→ Work item
Only one stretch of the records below is wanted: the lines from the one holding "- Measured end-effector" through the one holding "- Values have". Return it exactly, both ends included.

→ Material provided
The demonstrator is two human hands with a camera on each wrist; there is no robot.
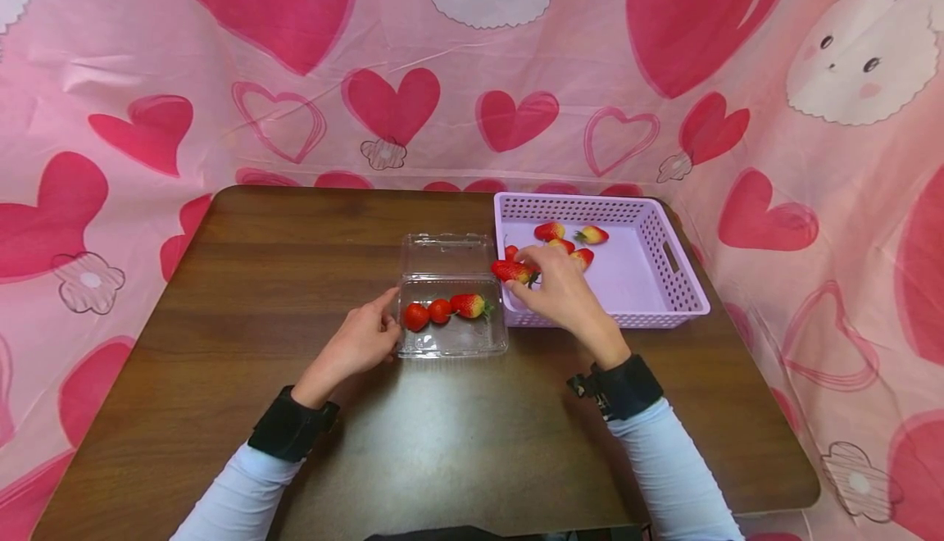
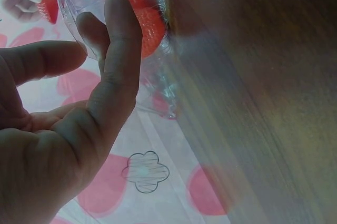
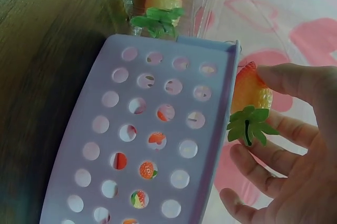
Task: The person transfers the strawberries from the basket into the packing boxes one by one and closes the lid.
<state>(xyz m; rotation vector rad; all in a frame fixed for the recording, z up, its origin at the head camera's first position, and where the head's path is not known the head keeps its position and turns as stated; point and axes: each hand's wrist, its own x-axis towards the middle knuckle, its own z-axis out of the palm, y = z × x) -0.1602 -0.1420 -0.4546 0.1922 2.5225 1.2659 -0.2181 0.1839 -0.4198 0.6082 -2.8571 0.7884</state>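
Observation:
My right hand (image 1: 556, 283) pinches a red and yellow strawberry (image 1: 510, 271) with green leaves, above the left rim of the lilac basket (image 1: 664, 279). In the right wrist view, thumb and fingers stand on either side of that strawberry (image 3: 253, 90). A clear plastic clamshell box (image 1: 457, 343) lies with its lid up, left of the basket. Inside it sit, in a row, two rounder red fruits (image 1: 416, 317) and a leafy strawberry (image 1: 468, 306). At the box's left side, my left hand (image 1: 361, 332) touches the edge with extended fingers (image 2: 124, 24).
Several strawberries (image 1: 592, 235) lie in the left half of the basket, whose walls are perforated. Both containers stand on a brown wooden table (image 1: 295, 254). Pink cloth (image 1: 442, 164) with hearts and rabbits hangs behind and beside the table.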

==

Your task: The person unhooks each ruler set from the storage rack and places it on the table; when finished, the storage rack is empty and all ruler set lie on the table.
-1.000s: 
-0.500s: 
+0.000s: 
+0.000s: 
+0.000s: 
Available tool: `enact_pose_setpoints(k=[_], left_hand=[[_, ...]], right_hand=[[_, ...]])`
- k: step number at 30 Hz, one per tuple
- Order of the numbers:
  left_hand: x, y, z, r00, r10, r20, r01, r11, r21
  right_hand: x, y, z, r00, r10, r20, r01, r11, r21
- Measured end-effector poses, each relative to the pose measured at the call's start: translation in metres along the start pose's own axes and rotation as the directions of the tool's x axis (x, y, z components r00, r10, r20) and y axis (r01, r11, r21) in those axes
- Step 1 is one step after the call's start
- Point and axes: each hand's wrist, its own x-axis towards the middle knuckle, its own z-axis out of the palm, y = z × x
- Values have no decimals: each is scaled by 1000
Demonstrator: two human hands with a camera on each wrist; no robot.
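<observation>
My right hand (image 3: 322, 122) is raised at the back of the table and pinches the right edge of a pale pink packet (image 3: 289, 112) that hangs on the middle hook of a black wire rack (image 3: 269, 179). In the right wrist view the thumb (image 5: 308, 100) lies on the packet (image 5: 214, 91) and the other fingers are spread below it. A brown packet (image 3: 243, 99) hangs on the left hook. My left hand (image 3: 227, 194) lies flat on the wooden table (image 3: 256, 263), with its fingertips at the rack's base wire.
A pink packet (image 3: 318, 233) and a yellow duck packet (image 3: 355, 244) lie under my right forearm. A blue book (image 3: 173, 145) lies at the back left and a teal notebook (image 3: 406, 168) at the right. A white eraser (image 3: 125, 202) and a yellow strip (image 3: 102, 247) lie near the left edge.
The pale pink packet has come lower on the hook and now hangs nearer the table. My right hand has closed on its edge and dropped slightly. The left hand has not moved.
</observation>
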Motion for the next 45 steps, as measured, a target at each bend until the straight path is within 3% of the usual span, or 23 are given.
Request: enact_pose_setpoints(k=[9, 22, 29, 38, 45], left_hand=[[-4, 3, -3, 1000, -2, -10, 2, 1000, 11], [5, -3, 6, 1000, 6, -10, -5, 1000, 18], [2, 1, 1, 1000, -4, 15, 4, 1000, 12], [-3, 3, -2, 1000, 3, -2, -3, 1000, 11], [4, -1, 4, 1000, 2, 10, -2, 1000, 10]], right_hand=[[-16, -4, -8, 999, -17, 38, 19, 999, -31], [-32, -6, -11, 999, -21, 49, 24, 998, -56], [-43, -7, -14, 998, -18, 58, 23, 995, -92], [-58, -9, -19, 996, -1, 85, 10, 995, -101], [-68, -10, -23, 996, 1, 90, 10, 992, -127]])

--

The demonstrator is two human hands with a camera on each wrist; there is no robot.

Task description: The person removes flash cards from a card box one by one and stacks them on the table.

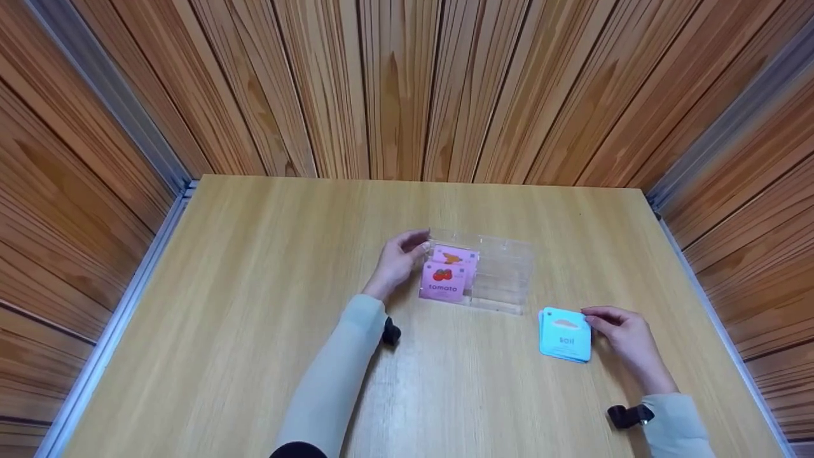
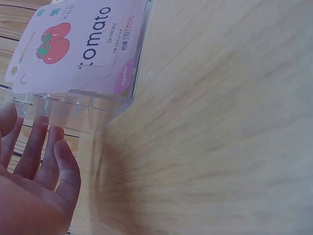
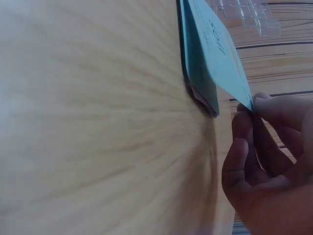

→ Task output
- Measured end-effector poses, each relative to the pose measured at the call's start: translation in metres along the start pose's own axes and rotation as the directions of the tool's x axis (x, y, z components r00, r10, r20) and y axis (r01, r11, r21) in those axes
- Step 1 is one step after the call's start
- Point and axes: each hand's wrist, its own x-axis towards the middle knuckle, its own z-axis out of the palm, y = z × x
- Values have no decimals: each is scaled by 1000

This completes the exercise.